Karnataka crisis reaches Supreme Court, after Congress, Kumaraswamy moves top court
Karnataka Assembly Floor Test: While Chief Minister Kumaraswamy and legislators slugged it out in the assembly during the debate on the trust motion, two cases were filed in the Supreme Court – one by the Congress and second by the chief minister.Updated: Jul 19, 2019 18:13 IST
The Karnataka political drama playing out in the assembly on Friday had a sideshow running in Supreme Court too. While Chief Minister Kumaraswamy and legislators slugged it out in the assembly during the debate on the trust motion, two cases were filed in the Supreme Court – one by the Congress and second by the chief minister.
The day’s recap first: The assembly missed the 1.30 pm deadline set on Thursday by Governor Vajubhai Vala as the chants of ‘Governor, go back’ rent the air.” This was followed by Vala sending a report to the Centre on the happenings in the assembly.

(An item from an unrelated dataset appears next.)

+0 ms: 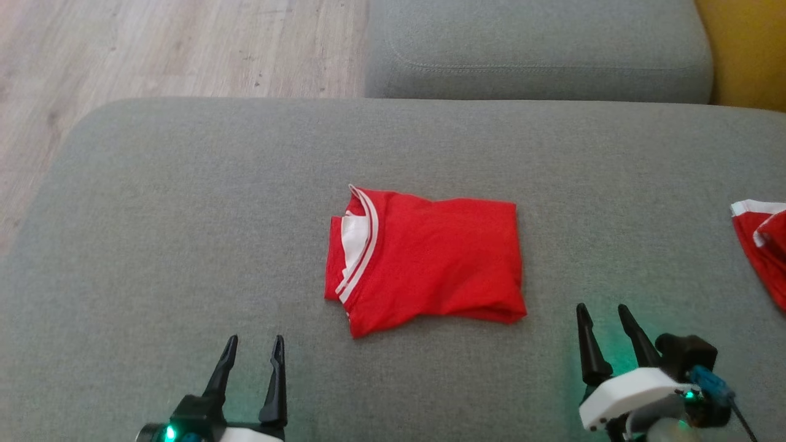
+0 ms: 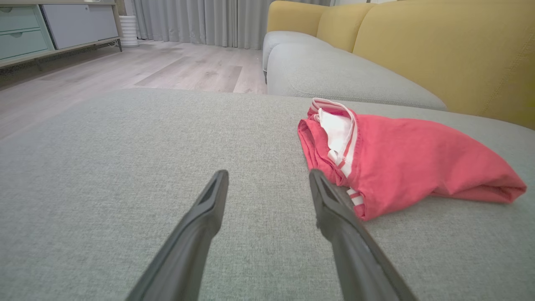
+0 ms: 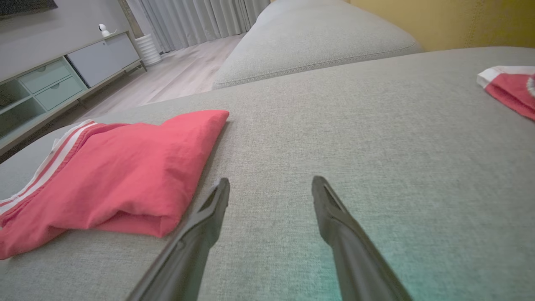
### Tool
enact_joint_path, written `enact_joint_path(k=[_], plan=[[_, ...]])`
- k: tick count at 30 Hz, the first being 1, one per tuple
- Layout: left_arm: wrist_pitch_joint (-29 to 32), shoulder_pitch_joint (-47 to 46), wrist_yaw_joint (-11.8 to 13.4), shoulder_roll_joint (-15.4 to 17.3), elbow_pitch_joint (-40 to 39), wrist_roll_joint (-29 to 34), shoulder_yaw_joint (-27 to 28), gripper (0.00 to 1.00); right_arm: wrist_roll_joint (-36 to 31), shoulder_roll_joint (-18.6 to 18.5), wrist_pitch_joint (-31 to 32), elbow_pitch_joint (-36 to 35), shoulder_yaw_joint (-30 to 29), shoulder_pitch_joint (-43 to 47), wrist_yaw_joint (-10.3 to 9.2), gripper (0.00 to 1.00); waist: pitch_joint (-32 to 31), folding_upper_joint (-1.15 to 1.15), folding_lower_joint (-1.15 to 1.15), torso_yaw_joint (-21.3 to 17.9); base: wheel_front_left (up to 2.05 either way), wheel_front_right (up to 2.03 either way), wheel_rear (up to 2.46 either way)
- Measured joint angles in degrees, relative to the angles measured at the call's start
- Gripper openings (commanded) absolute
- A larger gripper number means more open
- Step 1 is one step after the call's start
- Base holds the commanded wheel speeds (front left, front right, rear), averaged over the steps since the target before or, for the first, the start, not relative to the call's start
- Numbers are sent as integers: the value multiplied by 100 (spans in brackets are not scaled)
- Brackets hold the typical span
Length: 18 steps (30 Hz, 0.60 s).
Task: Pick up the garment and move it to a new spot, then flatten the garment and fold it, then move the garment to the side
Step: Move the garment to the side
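Both your left gripper (image 1: 256, 339) and right gripper (image 1: 600, 308) hang released and empty, so pinch every layer of the folded garment (image 1: 430, 258) before shifting it aside.

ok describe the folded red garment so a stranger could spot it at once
Start at the wide grey cushion before the robot. Near its middle lies the folded red garment, a neat rectangle with white-striped trim at its left end. The other red garment sits far off at the cushion's right edge.
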Motion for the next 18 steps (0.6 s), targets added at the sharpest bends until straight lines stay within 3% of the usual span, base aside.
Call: enact_joint_path(k=[6,11,16,17,18], plan=[[0,-285,-27,1,-10,-105,-218,100,141,-5,0,241,265,-835,0,100,332,0,1,178,0,0,0],[0,-608,-42,-4,-34,-336,-510,100,-1,-14,-8,1113,478,-1835,0,100,565,0,2,568,0,0,0],[0,-585,-16,-2,8,-416,-671,100,-211,-12,100,2131,364,-1985,0,100,681,0,2,920,0,0,0],[0,-578,-16,-1,13,-435,-694,100,-274,-12,82,2268,270,-1980,1,80,701,0,1,997,0,0,0],[0,-577,-16,-1,14,-458,-717,100,-338,-20,65,2361,200,-2024,1,28,717,0,0,1062,0,0,0]])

He followed it up by setting a new deadline – end of the day – and Kumaraswamy urged the Speaker to protect him from the letter (he called it the ‘love letter’).
While all this was happening in Bengaluru, Karnataka Congress moved the first application in the Supreme Court contending that its July 17 order on the resignation of 15 rebel Congress-JD(S) MLAs was coming in the way of the party issuing whip to its legislators on the ongoing trust vote.
The application filed by Karnataka Congress chief Dinesh Gundu Rao sought clarification on the order which said the 15 rebel MLAs cannot be compelled to participate in the ongoing Assembly proceedings, saying that the direction compromises with the party’s right to issue whip.
It said the apex court order “whittles down” the power of a political party to issue whip to its MLAs as it has a constitutional right to do so and the court can’t restrict that.
The plea further stated that the order was passed without involving the Congress legislature party, which presently has 79 MLAs in the Karnataka Assembly.
On July 17, the apex court had said that 15 rebel Congress-JD(S) MLAs in Karnataka “ought not” to be compelled to participate in the proceedings of the ongoing session of the state Assembly and an option should be given to them as to whether they wanted to take part or stay out of it.
Chief Minister Kumaraswamy, moved the second application, making a similar point saying: “a political party has a constitutional right to issue a whip to its legislators. The exercise of this right is not circumscribed by any condition… or orders even prior to the issuance of the whip.”
The CM’s application further pleads that the Governor cannot set deadlines for the trust vote to be concluded when the confidence motion has already been initiated. “The debates on the motion are currently ongoing ... The Hon’ble Speaker has also opined that the Division will take place only at the end of the debate. In these circumstances the Hon’ble Governor cannot dictate to the House the manner in which the debate of the confidence motion has to be taken up.”
The present crisis was triggered by 16 MLAs — 13 from the Congress and three from JD(S) — quitting since July 7, pushing the coalition government to the brink of collapse. The rebels – one of whom returned to Bengaluru- are since holed up in a Mumbai hotel and completely incommunicado. Ruling coalition’s attempts to reach out to them have failed and multiple cases are before the Supreme Court in the matter.